This weekend the world’s most famous annual meteor shower, the Perseids, begin falling. The “peak” night isn’t until mid-August, but from tonight if you see a “shooting star” streaking across the night sky from the north-west it’s most likely a Perseid.
Known for being both colorful and for having bright, persistent trails, Perseids can number as high as 100 per hour, though typically you can see about 50 per hour. It’s one of the reasons millions of stargazers plan a a special camping trip for the peak night.However, in 2022 that’s not a very wise idea. There are other factors at play that make this year’s Perseids meteor shower less likely to impress around the peak.
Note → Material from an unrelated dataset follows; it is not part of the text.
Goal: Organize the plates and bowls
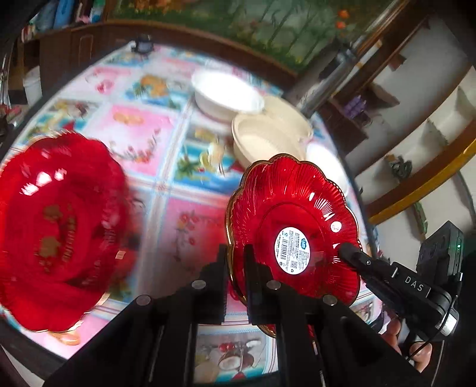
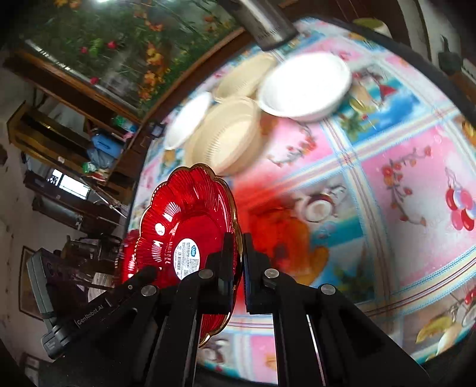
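A red scalloped glass plate (image 1: 297, 214) with a gold rim and a white label on its underside is held on edge above the table. My left gripper (image 1: 236, 253) is shut on its rim. My right gripper (image 2: 238, 247) is shut on the same plate's (image 2: 190, 214) rim from the other side; its body (image 1: 386, 274) shows in the left wrist view. A second red plate (image 1: 56, 226) lies on the table at the left. White and cream bowls (image 1: 258, 131) (image 2: 238, 131) are clustered at the table's far side.
The round table (image 2: 401, 178) has a pink and blue patterned cloth. A metal pole (image 2: 264, 26) stands behind the bowls. Shelves (image 1: 416, 125) and cabinets surround the table. A dark small object (image 1: 142, 44) sits at the far table edge.
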`<action>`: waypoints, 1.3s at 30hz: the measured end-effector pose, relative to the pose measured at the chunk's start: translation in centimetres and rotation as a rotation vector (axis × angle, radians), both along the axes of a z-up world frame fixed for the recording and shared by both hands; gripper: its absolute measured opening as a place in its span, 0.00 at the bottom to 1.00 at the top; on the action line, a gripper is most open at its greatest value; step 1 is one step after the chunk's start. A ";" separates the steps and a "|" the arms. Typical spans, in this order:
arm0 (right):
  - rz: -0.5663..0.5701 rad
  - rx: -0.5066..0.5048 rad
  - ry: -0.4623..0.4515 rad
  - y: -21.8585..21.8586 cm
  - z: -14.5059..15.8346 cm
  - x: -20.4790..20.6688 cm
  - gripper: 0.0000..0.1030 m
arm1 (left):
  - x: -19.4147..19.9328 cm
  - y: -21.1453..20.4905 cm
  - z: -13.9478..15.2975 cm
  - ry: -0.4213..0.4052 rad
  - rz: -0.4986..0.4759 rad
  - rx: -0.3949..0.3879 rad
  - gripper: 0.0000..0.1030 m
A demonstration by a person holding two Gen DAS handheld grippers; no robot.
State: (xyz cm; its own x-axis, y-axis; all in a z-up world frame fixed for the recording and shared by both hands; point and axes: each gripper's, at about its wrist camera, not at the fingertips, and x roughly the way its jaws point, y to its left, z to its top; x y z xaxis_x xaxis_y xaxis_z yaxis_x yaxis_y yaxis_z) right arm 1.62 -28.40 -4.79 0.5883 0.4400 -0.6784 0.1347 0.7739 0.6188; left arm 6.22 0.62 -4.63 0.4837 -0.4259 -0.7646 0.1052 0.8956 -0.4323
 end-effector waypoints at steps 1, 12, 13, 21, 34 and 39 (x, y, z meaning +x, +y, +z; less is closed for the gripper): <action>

So it’s best to ignore the many (many) articles online that say you should go camping or otherwise find dark skies on August 11/12—the peak night—because that’s simply not true in 2022.
Here’s everything you need to know about this year’s Perseid meteor shower—and why you should consider going to see it before the “best” night:
What and when is the Perseid Meteor Shower?
The Perseid meteor shower is the year’s most popular display of “shooting stars.” Active between July 7 and August 24 and peaking on August 12/13, 2022. Best seen from the northern hemisphere, this time of year is also the best for camping, and the most popular time of year for people to be in national parks, and in the outdoors generally. The Perseid meteor shower is caused by Comet Swift-Tuttle, which last passed through the solar system in 1992 on its 133-years long orbit of the Sun.
When is August’s full ‘Sturgeon Moon?’
Sadly the full “Sturgeon Moon” rises on … Thursday August 11, 2022. Why “sadly?” The Moon is the biggest light-polluter of all and when it’s full or thereabouts it bleaches the night sky significantly and is “up” almost all night long. Right on peak Perseids night! Double whammy!
In fact the Moon will be so bright that it will render the peak night of the Perseids meteor shower rather insignificant. Your eyes just won’t see the faint meteors, meaning that “100 shooting stars per hour” promise will be spectacularly broken. You may see one or two particularly bright meteors on the peak night, but that’s about it.
The best times to see the Perseid Meteor Shower in 2022
To successfully see shooting stars you want a dark sky. That means a moonless sky after midnight. Such a thing is only on offer between Last Quarter Moon—when the Moon rises after midnight—to a few nights after New Moon, when a crescent Moon sets before midnight. That’s a period of about 11 nights that this year falls between July 20 and July 31. Or, after the full Moon is out of the night sky, which is from about August 21 when it will rise well after midnight.
Since July 20 is rather too close to the beginning of the Perseid meteor shower, you should try to look for them closer to July 31. In fact, the nights of July 29/30/31 are probably the best time to look for shooting stars not only because the dark sky/predicted shooting stars ratio will be at the highest for the Perseids, but also because that night is also the peak night for the Delta Aquarids meteor shower.
Another less good time to see the Perseids meteor shower will be after the full Moon when our satellite will be rising after midnight. That’s going to be the nights of August 21/22/23, by which time the Perseids activity will be rapidly waning. They cease completely by September 1, 2022.
However, the Perseids is a display that gradually waxes to the peak night then wanes quickly, so it’s July 29/30/31 when you should try for Perseids (and Delta Aquarids).
What is the Delta Aqaurid Meteor Shower?
It’s another annual meteor shower. It’s best seen from the southern hemisphere. However, if you are at reasonably low latitudes you may see some of its 20 or so “shooting stars” per hour. Add that to the waxing Perseids meteor shower and its peak nights—July 29/30/31—are the best nights this summer to see “shooting stars.”
Wishing you clear skies and wide eyes.